Ocean waves of despair

[I apologize in advance for this post. I had to get it out and off my chest so I can move on to better days.]

I’ve been struggling for days trying to describe a certain funk I’m experiencing. As with any new year, it’s a time to look out on the coming 12 months and think about what’s ahead. And that’s what started what I like to call waves of overwhelming despair. I’ve been unable to escape them.

One after another, they arrive without a break in sight

My lung function recently dropped from 65% to 55% after two embolizations and two hospitalizations. I did a good job ignoring it over the holidays as I concentrated my energies on being happy by not coughing up blood. But the cold hard slap of coming back to work this week combined with the fact I can’t breathe as well has delivered a great sense of hopelessness that I will not be able to maintain my life as I know it. What does that mean for the coming year? How many hospitalizations? How many times will I have to tell them at work I’m in the hospital and go through the process to be allowed to work while locked up? At what point will I not be able to continue this crazy game?

I’m lucky to have a great job and one which allows me to work with cystic fibrosis. I’m been doing it for over 10 years but would have worked my way up the food chain to new challenges, or a new company, in normal circumstances. Now the work has become a bit stale and I’m going to have to look for ways to change that and make it more exciting and less of a grind. However, with the clock ticking and my days numbered, a little voice in my head screams out each time I spend a minute of my remaining time writing a pointless email or playing the corporate game of going with the flow. The combustion created by the opposing forces of survival in the real world and the fantasy of making every moment count for something has created internal conflict. My patience for meaningless tasks has grown paper-thin. And one edge of that paper is on fire.

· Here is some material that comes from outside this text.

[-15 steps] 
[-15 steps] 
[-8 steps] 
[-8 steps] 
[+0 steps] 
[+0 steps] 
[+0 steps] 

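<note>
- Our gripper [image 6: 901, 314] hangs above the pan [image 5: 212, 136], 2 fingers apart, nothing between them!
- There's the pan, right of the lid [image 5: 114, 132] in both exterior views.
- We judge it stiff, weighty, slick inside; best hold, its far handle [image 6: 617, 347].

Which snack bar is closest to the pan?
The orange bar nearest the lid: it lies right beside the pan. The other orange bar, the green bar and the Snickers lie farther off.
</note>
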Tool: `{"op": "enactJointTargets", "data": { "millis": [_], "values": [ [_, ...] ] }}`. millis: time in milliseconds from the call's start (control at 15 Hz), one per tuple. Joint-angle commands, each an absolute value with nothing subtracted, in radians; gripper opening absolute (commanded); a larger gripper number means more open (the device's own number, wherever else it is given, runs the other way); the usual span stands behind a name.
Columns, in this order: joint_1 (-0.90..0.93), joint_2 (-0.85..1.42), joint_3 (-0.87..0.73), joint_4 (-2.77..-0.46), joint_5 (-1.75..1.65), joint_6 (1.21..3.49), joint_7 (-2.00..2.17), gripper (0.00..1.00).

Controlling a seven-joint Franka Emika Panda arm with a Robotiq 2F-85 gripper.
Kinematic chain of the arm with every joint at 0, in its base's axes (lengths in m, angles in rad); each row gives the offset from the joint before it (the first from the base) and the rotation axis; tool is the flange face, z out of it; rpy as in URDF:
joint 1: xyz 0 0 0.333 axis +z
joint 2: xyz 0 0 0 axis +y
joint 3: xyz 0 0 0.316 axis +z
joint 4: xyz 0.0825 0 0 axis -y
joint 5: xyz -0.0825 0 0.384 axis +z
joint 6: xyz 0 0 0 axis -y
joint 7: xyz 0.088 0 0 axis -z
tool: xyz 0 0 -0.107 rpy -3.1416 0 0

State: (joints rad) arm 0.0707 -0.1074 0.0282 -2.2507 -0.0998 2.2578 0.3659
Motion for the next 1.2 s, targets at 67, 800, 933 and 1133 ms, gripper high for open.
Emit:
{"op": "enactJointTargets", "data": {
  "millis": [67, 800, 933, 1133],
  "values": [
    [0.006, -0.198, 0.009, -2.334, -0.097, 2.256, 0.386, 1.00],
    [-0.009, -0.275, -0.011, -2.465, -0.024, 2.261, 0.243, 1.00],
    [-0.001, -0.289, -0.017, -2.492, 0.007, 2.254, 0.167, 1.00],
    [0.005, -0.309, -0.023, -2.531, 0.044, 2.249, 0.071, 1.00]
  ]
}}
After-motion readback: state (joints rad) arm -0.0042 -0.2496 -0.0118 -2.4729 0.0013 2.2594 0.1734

To make matters worse, the mental tools I use to fend off these black moments have failed. Yes, I am lucky. Yes, I have lived past all expectations with a brutal disease. Yes, others have not and I need to cherish each day. However, I want more. I want it all. And I know I can’t have it. I don’t just want it for me. I want it for my wife and I want it for my daughter and feel bad I haven’t given them the storybook life they deserve. And I can tell you that without those two anchors I’m not sure I’d escape some of the more challenging emotions of feeling like life is crumbling or a fear of the future.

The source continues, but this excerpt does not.